Task » Reproduce word for word the lines between those holding "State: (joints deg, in" and "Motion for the", inclusive, and nothing else from the data below.

◇ ◇ ◇

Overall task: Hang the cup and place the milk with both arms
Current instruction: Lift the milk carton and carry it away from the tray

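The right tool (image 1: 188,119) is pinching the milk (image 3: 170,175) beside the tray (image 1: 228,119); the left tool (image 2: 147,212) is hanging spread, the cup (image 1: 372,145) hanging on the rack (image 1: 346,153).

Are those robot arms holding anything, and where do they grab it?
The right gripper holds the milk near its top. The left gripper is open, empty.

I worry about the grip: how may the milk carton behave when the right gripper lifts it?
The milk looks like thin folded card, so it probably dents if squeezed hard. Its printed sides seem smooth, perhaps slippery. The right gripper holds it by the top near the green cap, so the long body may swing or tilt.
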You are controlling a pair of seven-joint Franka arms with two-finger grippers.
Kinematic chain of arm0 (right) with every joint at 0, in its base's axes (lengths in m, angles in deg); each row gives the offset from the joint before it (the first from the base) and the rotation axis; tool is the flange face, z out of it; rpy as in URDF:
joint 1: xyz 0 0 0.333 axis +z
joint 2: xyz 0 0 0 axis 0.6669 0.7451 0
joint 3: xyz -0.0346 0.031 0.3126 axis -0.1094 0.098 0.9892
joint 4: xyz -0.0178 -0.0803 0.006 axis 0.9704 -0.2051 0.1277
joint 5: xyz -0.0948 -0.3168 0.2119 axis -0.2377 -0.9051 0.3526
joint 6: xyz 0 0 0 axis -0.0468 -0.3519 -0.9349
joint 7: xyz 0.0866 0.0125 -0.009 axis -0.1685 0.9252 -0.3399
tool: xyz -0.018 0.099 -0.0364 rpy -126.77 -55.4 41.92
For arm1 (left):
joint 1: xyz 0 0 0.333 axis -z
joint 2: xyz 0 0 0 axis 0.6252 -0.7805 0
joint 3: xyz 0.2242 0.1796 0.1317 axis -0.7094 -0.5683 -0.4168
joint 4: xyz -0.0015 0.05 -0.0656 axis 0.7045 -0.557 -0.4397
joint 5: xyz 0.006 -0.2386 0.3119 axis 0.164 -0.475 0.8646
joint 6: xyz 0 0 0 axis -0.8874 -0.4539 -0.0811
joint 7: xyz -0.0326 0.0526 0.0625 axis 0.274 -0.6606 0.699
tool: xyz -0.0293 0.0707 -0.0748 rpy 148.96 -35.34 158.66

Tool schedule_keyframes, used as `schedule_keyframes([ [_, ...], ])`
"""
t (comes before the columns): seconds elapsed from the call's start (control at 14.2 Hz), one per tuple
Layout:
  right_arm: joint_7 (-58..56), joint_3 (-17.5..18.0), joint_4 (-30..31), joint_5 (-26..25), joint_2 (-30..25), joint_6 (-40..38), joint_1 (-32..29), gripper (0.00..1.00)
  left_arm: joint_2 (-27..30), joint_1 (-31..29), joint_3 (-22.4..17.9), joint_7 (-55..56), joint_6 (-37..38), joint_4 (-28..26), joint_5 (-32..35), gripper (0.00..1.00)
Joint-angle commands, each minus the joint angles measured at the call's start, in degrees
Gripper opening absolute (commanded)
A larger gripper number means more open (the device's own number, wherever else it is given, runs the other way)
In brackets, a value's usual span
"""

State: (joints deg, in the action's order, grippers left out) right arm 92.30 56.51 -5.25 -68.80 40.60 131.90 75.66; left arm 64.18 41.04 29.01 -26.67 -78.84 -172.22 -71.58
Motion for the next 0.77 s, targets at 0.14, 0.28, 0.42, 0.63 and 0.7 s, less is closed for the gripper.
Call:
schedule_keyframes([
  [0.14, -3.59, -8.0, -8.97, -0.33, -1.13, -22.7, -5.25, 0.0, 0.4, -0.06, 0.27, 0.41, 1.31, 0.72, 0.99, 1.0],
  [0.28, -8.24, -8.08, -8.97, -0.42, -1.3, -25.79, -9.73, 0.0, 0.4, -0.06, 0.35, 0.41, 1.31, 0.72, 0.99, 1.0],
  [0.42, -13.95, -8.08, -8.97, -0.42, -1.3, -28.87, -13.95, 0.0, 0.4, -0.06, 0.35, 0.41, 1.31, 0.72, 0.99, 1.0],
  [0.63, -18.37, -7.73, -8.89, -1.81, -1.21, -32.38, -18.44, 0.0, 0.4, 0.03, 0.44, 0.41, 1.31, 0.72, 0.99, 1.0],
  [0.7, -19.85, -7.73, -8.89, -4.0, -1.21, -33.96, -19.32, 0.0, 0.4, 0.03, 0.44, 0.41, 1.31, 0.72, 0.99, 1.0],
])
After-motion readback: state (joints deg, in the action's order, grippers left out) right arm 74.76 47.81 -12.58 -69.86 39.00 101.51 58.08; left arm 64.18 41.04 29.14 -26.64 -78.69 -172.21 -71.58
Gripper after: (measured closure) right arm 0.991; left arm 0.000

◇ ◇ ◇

Written reply »
State: (joints deg, in the action's order, grippers left out) right arm 92.30 56.51 -5.25 -68.80 40.60 131.90 75.66; left arm 64.18 41.04 29.01 -26.67 -78.84 -172.22 -71.58
Motion for the next 0.77 s, targets at 0.14, 0.28, 0.42, 0.63 and 0.7 s, less is closed for the gripper.

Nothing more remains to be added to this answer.